Exercise details:
Exactly the lines from the beginning of the material to the line with "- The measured" are to be repeated, both ends included.

Record extracts:
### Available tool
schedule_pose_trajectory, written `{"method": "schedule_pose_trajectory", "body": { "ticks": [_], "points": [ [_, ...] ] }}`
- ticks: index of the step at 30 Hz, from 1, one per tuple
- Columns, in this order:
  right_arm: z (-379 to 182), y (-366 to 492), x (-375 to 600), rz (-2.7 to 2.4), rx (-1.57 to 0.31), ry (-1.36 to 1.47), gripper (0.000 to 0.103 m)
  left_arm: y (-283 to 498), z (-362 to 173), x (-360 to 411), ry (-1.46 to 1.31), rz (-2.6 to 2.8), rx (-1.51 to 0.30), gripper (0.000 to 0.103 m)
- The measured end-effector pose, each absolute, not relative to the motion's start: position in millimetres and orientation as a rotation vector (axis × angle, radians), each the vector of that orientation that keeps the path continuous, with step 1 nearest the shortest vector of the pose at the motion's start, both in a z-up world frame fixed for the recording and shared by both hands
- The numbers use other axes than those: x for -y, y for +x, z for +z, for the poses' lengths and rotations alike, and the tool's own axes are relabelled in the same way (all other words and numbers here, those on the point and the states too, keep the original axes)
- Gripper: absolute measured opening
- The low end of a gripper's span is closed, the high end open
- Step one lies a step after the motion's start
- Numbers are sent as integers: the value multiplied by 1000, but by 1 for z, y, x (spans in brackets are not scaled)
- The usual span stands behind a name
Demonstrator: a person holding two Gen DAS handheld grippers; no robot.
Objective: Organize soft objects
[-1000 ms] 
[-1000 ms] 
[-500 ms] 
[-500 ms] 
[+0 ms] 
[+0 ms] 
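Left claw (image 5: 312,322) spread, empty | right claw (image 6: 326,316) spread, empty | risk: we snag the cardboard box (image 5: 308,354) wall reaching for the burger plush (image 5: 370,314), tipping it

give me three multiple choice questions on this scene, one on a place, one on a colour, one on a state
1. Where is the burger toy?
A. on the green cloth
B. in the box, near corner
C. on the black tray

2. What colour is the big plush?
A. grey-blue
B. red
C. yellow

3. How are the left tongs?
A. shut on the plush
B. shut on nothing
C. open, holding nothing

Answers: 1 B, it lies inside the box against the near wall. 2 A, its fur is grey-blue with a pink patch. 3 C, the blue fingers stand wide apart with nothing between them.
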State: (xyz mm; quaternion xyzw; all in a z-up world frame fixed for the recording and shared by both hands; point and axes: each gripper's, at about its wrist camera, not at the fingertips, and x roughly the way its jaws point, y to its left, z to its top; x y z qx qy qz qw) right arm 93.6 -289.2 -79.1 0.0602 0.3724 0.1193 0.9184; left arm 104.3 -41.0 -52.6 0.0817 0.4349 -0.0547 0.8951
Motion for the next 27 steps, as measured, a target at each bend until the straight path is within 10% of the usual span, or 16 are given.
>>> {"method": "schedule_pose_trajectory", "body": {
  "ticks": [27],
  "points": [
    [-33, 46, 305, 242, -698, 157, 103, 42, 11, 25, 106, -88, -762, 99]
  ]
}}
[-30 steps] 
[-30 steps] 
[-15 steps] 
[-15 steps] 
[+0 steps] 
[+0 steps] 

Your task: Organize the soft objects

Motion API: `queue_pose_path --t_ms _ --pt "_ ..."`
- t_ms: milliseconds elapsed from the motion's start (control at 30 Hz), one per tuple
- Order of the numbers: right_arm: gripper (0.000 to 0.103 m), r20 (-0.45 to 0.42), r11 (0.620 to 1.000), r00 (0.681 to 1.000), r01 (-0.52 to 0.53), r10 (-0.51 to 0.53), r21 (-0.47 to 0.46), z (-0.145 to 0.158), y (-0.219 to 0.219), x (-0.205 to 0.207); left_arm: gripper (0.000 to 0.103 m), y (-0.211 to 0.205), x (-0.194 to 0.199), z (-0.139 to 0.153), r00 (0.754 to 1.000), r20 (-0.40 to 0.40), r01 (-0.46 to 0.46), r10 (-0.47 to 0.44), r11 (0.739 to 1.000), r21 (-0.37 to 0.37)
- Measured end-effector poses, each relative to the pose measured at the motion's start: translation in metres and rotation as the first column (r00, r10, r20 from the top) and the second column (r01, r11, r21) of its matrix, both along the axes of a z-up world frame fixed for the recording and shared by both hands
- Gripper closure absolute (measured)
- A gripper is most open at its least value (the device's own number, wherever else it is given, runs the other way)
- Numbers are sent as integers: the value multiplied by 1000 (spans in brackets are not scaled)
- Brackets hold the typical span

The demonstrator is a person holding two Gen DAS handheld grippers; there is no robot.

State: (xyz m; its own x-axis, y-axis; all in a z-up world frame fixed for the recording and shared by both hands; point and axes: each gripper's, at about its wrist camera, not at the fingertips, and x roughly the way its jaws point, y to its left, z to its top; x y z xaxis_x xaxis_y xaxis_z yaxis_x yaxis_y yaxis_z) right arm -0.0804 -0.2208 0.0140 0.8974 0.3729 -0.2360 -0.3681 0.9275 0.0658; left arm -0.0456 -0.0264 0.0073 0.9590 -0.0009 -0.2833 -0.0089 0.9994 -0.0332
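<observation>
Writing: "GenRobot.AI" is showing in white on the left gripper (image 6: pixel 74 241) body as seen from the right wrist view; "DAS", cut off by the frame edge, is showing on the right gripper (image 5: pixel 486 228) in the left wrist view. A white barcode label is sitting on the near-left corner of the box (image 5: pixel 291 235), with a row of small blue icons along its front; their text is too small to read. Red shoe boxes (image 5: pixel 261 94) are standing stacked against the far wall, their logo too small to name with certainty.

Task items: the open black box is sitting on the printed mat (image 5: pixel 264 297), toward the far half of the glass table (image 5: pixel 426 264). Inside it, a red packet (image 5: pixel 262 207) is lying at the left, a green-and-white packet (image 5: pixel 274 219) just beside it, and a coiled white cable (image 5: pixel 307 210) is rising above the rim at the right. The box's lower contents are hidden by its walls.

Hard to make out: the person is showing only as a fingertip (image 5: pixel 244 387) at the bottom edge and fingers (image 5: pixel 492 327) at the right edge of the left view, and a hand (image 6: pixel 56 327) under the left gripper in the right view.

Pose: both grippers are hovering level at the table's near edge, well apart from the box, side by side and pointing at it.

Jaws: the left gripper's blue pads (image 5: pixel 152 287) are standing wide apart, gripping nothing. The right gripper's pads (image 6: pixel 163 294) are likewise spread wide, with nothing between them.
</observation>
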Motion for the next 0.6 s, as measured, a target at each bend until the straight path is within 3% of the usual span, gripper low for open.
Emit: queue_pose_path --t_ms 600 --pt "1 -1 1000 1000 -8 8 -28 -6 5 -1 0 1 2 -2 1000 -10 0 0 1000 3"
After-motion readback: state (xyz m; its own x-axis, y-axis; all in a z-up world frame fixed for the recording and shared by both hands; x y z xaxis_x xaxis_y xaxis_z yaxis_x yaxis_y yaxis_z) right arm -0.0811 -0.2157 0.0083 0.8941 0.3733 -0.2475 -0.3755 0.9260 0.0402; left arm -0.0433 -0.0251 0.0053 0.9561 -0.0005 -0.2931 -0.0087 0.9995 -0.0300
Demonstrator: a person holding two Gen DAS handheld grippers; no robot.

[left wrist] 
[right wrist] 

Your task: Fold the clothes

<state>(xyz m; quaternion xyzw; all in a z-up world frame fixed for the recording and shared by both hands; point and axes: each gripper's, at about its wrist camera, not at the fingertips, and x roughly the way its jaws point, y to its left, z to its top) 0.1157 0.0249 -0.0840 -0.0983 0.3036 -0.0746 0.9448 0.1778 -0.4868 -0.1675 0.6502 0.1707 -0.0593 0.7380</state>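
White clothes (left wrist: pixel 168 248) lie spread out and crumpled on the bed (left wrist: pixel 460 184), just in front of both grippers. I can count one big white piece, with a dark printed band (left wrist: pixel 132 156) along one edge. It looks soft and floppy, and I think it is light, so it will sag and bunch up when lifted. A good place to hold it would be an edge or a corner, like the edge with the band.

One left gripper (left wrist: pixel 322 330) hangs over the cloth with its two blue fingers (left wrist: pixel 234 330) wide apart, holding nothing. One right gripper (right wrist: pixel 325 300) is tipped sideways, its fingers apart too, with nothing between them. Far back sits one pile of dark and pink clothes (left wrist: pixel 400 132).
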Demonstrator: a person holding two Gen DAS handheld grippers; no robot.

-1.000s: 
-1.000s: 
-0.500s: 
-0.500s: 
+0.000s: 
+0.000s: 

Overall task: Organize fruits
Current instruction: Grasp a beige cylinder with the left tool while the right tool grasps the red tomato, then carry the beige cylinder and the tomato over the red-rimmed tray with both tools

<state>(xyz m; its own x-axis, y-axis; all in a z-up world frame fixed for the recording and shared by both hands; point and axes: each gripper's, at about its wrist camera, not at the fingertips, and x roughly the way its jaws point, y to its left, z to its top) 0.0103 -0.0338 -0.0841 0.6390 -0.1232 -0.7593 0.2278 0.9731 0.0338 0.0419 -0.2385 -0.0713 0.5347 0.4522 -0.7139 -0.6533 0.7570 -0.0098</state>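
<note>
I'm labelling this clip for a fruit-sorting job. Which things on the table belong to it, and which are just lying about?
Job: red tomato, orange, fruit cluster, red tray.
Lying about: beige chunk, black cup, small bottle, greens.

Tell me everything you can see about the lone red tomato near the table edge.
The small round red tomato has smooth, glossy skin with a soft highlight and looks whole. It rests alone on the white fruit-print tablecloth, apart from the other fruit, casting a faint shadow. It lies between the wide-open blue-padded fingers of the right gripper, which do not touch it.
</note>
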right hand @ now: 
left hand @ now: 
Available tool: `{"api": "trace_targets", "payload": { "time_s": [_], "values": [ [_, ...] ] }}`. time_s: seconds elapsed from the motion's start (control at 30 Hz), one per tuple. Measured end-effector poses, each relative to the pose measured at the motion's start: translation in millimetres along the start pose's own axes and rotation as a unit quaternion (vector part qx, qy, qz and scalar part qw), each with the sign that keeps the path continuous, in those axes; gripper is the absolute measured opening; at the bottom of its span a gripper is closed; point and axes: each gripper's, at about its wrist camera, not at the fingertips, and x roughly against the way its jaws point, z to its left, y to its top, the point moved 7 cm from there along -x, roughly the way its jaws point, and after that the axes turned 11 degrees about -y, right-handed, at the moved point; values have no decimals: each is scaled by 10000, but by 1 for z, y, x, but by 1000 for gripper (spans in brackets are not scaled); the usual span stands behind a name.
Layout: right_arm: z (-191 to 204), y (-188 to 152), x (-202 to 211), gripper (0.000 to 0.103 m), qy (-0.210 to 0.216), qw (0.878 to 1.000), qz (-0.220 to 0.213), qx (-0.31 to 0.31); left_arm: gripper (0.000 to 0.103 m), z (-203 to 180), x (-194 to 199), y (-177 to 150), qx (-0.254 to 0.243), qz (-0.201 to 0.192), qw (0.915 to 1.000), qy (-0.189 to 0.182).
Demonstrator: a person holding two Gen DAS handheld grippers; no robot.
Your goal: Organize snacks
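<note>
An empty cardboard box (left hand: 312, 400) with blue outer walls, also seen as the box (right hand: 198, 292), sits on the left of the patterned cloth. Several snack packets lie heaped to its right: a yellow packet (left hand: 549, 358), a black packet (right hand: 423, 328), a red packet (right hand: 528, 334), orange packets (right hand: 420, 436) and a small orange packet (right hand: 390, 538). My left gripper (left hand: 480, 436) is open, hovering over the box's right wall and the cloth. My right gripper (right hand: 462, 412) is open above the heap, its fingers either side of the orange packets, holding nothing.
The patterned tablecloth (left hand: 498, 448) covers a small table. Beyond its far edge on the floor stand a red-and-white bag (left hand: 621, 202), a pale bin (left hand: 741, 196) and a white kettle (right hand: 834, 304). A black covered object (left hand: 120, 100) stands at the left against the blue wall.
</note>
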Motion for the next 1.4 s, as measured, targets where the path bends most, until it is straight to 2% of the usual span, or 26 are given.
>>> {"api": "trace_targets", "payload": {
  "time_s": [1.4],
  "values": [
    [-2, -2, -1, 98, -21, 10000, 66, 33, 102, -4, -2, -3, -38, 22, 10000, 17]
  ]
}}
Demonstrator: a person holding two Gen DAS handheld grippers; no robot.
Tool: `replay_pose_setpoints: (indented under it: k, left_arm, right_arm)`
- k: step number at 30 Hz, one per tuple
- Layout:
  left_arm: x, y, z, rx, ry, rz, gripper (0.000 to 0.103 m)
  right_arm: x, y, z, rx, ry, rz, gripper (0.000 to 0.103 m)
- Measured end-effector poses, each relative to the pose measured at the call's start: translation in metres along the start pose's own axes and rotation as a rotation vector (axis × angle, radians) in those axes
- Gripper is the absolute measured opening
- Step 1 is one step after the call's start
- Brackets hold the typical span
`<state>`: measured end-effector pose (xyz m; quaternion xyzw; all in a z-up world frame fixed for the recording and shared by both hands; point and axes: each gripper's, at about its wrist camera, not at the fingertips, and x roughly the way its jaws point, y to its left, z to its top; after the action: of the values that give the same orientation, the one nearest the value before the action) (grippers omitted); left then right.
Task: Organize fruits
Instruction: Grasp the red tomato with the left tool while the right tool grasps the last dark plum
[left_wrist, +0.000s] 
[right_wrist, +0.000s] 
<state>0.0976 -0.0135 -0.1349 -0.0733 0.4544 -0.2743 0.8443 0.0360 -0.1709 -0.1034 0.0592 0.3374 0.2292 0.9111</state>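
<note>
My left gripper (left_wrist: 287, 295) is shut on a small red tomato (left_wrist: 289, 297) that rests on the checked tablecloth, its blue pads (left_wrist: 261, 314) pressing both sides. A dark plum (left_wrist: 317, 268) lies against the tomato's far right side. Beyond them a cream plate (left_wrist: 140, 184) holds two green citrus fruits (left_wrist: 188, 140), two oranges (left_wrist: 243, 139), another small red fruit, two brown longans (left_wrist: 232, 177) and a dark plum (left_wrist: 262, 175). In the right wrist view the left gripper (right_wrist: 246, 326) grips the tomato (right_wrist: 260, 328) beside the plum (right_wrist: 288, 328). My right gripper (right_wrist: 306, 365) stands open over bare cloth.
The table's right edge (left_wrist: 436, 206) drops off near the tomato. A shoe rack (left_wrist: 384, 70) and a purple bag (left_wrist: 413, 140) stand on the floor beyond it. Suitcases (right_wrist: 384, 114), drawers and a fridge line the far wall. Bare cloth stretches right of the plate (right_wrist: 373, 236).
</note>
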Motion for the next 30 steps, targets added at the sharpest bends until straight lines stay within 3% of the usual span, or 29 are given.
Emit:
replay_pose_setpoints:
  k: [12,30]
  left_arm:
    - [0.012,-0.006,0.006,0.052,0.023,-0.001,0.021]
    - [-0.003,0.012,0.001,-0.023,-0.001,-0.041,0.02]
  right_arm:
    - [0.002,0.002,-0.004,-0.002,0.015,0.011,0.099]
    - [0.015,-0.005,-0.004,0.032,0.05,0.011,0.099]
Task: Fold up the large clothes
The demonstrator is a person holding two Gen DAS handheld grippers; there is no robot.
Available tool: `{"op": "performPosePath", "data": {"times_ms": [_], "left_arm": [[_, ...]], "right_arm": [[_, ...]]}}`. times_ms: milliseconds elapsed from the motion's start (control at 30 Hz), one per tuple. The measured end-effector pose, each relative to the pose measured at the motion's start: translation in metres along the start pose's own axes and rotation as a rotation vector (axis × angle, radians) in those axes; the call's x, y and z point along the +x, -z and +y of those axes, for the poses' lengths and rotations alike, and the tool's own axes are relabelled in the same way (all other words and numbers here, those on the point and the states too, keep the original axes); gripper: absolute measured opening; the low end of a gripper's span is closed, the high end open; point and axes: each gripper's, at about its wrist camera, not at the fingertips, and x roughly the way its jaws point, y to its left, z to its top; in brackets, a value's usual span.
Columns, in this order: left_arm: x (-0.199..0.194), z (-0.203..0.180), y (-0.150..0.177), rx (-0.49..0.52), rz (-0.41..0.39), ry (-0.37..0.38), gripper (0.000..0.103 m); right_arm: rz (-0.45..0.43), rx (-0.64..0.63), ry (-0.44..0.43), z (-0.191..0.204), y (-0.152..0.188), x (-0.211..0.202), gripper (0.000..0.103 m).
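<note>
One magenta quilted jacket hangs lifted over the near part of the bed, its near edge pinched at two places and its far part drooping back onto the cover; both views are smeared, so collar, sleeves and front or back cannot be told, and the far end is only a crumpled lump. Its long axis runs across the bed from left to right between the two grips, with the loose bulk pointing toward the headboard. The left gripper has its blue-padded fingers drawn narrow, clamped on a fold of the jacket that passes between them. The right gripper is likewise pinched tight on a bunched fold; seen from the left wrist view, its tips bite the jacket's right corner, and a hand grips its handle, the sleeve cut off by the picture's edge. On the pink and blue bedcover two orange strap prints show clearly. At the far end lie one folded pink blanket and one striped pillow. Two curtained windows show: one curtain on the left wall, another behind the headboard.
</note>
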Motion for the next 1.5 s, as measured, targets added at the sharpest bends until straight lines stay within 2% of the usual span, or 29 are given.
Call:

Result for this exercise:
### Available tool
schedule_pose_trajectory, written `{"method": "schedule_pose_trajectory", "body": { "ticks": [_], "points": [ [_, ...] ] }}`
- ticks: index of the step at 30 Hz, from 1, one per tuple
- Columns, in this order:
  right_arm: z (-379 to 182), y (-366 to 492), x (-375 to 600), rz (-2.7 to 2.4), rx (-1.57 to 0.31), ry (-1.36 to 1.47), gripper (0.000 to 0.103 m)
  left_arm: y (-283 to 498), z (-362 to 173), x (-360 to 411), ry (-1.46 to 1.31), rz (-2.6 to 2.8), rx (-1.51 to 0.30), gripper (0.000 to 0.103 m)
- The measured end-effector pose, each absolute, not relative to the motion's start: position in millimetres and orientation as a rotation vector (axis × angle, radians), each the vector of that orientation that keeps the path continuous, with step 1 nearest the shortest vector of the pose at the motion's start, both in a z-up world frame fixed for the recording and shared by both hands

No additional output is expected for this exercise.